◆ **ACTION ITEM**: In the listing below, a line holding "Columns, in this" and a line holding "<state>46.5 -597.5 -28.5" mark the range. Retype both exactly, with all lines between them.

Top of MATERIAL SUPPLIED

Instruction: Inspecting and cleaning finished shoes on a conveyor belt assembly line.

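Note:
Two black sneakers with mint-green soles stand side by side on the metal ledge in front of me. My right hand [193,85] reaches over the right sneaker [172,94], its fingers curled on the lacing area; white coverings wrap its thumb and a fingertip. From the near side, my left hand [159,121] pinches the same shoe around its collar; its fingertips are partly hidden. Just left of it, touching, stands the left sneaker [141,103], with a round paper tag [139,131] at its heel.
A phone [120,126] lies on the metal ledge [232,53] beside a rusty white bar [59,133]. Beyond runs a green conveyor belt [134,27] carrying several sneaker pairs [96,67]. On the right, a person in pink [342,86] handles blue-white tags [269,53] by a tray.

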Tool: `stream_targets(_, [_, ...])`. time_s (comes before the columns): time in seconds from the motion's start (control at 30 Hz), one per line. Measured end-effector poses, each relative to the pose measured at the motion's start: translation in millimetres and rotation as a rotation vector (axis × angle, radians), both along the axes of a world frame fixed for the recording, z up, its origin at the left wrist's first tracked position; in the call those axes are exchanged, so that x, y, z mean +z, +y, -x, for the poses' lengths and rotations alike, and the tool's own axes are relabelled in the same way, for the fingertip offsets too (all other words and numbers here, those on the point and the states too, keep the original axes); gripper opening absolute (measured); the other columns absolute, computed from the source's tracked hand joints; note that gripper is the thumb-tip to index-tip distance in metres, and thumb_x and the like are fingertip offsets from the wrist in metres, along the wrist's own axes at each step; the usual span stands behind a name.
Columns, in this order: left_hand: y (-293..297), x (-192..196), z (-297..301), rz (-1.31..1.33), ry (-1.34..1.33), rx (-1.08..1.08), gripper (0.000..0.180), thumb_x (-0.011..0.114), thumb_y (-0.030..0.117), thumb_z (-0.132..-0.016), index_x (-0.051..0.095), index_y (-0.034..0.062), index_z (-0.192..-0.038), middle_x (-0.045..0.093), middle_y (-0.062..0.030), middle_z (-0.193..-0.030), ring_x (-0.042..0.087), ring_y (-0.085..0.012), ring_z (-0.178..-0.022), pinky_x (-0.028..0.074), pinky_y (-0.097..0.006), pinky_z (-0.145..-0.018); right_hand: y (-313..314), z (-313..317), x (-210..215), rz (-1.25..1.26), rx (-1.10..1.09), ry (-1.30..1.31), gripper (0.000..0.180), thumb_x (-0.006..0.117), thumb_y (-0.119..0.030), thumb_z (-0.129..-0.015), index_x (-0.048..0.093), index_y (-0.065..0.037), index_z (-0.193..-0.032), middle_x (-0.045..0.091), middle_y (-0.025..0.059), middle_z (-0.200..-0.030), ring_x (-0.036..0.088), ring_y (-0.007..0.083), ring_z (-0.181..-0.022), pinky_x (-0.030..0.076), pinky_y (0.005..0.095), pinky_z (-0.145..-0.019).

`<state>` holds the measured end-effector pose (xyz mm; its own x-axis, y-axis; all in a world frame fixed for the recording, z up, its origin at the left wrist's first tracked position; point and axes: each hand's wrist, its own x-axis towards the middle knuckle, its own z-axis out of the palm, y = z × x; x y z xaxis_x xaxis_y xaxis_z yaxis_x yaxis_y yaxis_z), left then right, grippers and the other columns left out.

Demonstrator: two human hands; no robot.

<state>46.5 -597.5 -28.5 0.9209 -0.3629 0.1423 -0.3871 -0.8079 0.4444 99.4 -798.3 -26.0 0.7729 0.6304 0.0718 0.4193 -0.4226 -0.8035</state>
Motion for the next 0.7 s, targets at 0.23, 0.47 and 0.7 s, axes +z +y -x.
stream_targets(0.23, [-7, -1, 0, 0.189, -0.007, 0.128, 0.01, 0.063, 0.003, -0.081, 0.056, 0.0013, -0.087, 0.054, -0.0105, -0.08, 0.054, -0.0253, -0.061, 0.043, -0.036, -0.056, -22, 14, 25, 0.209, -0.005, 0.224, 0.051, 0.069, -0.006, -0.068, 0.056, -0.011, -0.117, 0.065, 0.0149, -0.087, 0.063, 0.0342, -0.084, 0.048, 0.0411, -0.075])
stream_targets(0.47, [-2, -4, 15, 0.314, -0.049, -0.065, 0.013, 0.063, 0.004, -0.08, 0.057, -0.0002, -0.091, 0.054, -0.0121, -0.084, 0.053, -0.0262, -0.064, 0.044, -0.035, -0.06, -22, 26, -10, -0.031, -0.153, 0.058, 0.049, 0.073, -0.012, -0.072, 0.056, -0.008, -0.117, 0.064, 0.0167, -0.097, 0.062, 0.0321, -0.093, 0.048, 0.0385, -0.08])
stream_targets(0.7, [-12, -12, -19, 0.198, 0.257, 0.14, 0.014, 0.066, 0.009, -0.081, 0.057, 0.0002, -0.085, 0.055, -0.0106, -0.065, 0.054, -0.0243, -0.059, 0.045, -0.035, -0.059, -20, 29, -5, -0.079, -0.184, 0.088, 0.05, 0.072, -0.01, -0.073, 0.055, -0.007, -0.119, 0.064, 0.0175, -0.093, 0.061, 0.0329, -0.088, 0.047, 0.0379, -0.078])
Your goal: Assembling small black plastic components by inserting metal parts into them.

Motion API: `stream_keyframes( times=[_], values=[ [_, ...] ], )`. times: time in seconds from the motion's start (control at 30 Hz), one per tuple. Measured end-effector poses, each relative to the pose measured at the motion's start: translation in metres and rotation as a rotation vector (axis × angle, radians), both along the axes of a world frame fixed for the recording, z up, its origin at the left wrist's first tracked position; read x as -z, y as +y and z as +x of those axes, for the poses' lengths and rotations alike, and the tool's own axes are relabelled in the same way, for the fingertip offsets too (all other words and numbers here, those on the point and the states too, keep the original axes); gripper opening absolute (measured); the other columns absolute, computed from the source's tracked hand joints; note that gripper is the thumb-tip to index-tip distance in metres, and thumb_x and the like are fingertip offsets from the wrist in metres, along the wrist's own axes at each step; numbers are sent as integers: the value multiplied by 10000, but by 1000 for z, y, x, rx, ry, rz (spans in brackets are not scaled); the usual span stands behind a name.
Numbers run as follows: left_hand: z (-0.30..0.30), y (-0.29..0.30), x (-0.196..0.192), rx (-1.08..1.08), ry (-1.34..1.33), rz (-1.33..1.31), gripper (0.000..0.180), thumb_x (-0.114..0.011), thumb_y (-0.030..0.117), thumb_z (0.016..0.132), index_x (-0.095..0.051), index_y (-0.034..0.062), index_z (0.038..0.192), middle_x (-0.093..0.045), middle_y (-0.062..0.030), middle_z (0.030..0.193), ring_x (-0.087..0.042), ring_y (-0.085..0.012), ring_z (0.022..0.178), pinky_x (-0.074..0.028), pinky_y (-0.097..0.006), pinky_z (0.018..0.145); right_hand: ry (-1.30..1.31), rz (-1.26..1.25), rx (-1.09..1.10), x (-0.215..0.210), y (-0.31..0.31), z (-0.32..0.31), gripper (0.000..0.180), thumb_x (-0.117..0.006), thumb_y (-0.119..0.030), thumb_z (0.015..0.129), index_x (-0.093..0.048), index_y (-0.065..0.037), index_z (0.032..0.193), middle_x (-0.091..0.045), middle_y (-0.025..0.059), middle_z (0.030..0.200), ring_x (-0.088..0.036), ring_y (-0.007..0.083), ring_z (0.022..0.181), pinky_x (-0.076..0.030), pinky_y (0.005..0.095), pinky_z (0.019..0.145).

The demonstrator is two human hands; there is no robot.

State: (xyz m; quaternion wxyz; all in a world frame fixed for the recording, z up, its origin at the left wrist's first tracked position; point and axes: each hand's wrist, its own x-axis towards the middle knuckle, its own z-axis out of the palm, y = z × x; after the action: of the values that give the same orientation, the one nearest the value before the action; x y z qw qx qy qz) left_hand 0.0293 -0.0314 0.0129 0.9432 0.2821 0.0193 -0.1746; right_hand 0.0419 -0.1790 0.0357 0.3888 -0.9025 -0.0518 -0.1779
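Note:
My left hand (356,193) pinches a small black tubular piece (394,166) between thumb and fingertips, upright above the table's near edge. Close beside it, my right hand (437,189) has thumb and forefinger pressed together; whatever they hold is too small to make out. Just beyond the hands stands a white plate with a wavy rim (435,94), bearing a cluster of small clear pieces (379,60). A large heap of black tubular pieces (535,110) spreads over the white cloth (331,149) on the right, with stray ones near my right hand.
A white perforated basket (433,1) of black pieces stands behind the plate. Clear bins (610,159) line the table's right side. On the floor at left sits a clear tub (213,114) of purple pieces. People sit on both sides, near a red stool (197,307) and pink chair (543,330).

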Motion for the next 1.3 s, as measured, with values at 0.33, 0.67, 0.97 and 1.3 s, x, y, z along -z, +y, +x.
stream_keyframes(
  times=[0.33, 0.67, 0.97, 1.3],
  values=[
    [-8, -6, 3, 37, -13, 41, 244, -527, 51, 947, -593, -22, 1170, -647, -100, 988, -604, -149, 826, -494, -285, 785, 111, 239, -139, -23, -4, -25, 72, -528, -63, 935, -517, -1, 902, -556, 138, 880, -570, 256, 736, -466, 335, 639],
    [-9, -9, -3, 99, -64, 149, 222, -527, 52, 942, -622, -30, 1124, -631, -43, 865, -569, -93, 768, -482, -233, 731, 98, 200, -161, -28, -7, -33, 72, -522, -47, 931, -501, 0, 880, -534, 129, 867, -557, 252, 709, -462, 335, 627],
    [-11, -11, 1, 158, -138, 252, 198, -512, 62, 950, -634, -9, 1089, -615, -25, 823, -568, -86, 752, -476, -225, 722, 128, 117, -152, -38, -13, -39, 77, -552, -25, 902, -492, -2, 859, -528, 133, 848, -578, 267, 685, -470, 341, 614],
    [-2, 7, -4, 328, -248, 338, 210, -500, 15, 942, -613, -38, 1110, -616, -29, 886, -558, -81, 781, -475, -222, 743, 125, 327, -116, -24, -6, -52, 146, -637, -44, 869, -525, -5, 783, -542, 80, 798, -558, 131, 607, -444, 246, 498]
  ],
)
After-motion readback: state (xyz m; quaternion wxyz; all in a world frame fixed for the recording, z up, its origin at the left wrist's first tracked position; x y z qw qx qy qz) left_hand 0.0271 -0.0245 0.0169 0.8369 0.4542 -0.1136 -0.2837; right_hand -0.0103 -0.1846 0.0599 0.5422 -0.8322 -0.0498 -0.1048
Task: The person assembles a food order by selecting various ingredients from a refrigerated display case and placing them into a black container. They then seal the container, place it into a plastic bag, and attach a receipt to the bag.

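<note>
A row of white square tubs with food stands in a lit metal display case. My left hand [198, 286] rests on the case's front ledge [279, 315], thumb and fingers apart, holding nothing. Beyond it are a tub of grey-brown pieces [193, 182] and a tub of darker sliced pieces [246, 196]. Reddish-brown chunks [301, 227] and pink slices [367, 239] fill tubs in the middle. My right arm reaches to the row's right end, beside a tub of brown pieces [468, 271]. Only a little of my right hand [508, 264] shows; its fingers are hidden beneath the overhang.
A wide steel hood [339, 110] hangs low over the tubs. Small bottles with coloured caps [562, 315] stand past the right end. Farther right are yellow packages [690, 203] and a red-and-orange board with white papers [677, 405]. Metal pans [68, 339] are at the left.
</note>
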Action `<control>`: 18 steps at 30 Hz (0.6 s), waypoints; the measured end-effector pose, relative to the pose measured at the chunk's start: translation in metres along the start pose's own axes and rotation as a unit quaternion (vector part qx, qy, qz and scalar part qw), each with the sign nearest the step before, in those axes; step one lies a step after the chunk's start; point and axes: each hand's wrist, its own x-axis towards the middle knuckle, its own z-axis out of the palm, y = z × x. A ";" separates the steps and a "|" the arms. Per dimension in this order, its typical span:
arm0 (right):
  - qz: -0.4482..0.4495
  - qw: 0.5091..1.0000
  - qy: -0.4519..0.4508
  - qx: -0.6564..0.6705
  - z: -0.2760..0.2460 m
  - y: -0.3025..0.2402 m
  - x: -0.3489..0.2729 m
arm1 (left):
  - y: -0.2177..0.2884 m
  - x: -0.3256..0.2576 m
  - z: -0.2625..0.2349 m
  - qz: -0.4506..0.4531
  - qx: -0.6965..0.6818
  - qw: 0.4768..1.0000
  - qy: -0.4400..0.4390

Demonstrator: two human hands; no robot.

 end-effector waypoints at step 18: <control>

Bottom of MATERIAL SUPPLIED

◆ **THE COMPLETED TASK**:
Columns, in this order: left_hand: y (-293..297), x (-192..196), z (-297..301), rz (-1.31..1.33), ry (-1.34..1.33), rx (-1.08..1.08), gripper (0.000..0.180), thumb_x (-0.011..0.114), thumb_y (-0.030..0.117), thumb_z (-0.132..-0.016), index_x (-0.051..0.095), index_y (-0.034..0.062), index_z (-0.192..-0.038), middle_x (-0.045..0.093), middle_y (-0.062..0.030), middle_z (-0.193..-0.030), ring_x (-0.042..0.087), ring_y (-0.085..0.012), ring_z (-0.178..-0.022), pinky_x (-0.028..0.074), pinky_y (-0.097..0.006), pinky_z (-0.145..-0.018); right_hand: y (-313..314), z (-313..317), x (-210..215), rz (-1.25..1.26), rx (-1.10..1.09), ry (-1.30..1.31), gripper (0.000..0.180), thumb_x (-0.006..0.117), thumb_y (-0.119..0.030), thumb_z (-0.129..-0.015), index_x (-0.048..0.093), index_y (-0.065..0.037), index_z (-0.193..-0.032), middle_x (-0.045..0.091), middle_y (-0.025..0.059), middle_z (-0.200..-0.030), ring_x (-0.036..0.088), ring_y (-0.007..0.083), ring_z (-0.181..-0.022), pinky_x (-0.030..0.076), pinky_y (0.005..0.095), pinky_z (-0.145..-0.019).

`<state>` holds the measured end-effector pose (xyz mm; its own x-axis, y-axis; all in a world frame fixed for the recording, z up, its origin at the left wrist's first tracked position; point and axes: each hand's wrist, its own x-axis towards the middle knuckle, its own z-axis out of the palm, y = z × x; x y z xaxis_x xaxis_y xaxis_z yaxis_x yaxis_y yaxis_z), left then right, grippers and the other columns left out.

Demonstrator: two human hands; no robot.

<state>46.5 -597.5 -28.5 0.9209 -0.3629 0.1423 -0.3871 -0.8079 0.4444 99.4 -798.3 -26.0 0.7729 0.6304 0.0718 0.4193 -0.4226 -0.8035</state>

This exercise requires no additional output.